Across the lines of the records below, how many have the string "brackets" in them? Answer with the number alone.

MATERIAL SUPPLIED: Begin

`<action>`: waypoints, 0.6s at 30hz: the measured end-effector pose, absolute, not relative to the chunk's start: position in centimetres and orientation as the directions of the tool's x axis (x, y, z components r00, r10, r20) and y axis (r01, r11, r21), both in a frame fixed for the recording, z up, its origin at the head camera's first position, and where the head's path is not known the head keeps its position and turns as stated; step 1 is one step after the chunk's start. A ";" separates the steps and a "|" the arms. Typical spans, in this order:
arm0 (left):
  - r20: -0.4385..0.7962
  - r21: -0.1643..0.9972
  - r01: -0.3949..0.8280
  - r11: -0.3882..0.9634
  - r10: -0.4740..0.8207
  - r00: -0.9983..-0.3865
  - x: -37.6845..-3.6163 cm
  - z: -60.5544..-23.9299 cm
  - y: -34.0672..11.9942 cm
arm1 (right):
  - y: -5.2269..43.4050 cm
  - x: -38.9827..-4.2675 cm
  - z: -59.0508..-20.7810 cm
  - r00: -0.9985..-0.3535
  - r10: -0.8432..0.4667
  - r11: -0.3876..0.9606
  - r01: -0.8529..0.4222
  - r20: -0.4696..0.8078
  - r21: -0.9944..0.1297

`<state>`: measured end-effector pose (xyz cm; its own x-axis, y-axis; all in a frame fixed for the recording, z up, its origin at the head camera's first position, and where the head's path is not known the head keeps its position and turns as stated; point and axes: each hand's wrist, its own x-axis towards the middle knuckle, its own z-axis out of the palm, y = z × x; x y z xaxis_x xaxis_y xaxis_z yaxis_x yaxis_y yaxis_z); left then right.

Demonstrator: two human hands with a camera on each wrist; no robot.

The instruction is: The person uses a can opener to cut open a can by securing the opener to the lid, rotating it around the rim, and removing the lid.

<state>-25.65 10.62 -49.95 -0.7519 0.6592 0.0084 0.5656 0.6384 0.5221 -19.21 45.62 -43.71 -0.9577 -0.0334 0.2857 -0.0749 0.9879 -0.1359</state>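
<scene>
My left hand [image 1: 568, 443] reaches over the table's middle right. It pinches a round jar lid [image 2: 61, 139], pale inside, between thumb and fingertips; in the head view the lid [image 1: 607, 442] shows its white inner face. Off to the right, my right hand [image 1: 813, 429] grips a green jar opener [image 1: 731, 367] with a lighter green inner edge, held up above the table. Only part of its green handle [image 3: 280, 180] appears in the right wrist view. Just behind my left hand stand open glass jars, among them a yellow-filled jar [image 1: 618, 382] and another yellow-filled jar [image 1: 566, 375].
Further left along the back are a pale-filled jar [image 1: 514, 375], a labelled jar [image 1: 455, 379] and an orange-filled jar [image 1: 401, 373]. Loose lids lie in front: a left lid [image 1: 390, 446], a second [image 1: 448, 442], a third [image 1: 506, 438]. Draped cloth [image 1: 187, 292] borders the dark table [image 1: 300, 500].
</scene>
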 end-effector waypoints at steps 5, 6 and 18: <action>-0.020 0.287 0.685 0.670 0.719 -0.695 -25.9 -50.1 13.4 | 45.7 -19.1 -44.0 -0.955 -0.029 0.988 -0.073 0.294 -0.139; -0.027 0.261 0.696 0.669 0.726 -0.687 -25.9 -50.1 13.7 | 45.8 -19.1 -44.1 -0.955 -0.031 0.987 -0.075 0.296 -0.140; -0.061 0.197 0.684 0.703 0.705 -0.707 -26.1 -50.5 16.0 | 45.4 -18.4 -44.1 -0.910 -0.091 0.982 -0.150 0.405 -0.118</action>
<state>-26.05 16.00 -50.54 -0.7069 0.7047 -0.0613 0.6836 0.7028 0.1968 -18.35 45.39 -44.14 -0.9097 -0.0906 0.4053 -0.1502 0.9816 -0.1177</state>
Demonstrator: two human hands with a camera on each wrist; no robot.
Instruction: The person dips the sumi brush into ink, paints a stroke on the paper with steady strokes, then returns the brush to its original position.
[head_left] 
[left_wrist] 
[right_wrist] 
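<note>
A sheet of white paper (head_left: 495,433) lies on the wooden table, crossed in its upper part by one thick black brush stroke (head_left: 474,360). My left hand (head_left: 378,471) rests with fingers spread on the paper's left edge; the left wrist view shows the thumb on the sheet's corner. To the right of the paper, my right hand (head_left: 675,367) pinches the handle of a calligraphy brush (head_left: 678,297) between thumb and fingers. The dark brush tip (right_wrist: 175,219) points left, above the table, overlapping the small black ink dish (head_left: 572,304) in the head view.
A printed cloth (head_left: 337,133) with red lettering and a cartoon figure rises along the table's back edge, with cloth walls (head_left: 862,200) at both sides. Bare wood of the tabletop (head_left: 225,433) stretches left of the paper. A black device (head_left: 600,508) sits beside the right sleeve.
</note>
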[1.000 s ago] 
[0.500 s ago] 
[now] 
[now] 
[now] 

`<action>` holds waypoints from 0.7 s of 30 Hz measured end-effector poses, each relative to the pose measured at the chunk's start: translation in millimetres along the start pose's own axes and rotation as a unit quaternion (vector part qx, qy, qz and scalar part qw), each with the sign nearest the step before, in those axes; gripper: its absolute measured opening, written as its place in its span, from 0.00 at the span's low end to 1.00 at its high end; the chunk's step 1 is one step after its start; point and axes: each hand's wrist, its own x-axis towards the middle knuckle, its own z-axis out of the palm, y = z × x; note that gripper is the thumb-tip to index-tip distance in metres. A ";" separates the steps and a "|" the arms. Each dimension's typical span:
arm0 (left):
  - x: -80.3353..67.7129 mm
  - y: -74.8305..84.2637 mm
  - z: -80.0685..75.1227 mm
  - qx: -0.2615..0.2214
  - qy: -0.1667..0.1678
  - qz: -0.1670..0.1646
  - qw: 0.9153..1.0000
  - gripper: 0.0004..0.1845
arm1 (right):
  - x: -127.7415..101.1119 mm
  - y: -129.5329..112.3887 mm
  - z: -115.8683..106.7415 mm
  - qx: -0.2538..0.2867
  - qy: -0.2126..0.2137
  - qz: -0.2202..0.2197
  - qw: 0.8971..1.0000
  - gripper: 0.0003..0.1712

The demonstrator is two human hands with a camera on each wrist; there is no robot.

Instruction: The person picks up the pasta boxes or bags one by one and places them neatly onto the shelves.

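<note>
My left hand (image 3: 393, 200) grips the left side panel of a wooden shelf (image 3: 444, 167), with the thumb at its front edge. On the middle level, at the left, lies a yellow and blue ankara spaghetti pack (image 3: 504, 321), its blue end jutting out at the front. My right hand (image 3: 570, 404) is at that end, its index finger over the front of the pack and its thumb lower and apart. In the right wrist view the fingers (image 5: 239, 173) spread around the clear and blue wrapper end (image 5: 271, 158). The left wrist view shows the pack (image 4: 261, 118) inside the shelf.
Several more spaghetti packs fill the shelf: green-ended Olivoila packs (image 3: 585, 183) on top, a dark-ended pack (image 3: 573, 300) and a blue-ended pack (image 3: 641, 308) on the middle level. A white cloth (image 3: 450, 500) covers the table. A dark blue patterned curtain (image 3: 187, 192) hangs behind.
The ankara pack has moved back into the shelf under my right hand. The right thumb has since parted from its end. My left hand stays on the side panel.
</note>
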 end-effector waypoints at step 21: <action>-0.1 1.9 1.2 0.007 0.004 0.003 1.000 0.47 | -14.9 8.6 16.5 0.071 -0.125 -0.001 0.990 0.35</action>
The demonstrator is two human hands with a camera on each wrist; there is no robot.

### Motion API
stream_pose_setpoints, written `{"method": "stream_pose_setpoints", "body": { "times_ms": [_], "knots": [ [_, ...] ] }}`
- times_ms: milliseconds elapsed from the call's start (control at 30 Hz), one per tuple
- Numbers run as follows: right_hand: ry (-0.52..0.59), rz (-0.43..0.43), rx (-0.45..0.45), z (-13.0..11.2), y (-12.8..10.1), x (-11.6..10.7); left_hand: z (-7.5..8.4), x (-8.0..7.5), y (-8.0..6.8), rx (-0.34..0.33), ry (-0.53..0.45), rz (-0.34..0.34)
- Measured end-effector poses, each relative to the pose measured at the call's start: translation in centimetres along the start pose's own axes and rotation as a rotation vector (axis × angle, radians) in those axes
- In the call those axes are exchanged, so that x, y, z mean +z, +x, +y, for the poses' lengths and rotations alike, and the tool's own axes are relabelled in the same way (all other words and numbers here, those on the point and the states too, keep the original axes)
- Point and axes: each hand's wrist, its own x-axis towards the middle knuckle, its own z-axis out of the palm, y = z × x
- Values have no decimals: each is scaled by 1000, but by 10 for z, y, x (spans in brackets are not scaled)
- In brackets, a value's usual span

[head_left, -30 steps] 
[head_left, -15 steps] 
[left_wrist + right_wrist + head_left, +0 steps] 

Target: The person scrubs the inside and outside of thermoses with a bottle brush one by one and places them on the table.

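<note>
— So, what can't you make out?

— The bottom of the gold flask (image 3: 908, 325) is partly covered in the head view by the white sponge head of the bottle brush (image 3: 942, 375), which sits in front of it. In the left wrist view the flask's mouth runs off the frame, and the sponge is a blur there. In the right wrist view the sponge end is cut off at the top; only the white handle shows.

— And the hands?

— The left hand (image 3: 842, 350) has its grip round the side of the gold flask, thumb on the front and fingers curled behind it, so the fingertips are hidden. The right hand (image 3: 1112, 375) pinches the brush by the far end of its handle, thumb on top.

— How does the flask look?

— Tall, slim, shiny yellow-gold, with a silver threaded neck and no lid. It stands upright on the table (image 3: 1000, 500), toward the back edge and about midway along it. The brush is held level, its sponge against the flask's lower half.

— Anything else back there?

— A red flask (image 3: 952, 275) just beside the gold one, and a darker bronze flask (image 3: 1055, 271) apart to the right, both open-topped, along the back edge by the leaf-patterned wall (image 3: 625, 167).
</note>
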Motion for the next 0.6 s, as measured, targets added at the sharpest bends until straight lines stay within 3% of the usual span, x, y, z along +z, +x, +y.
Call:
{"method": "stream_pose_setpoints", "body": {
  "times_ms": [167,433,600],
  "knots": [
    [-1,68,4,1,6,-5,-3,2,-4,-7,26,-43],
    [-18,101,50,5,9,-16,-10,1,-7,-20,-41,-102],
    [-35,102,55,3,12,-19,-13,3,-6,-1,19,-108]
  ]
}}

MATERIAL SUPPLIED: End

* ANSWER *
2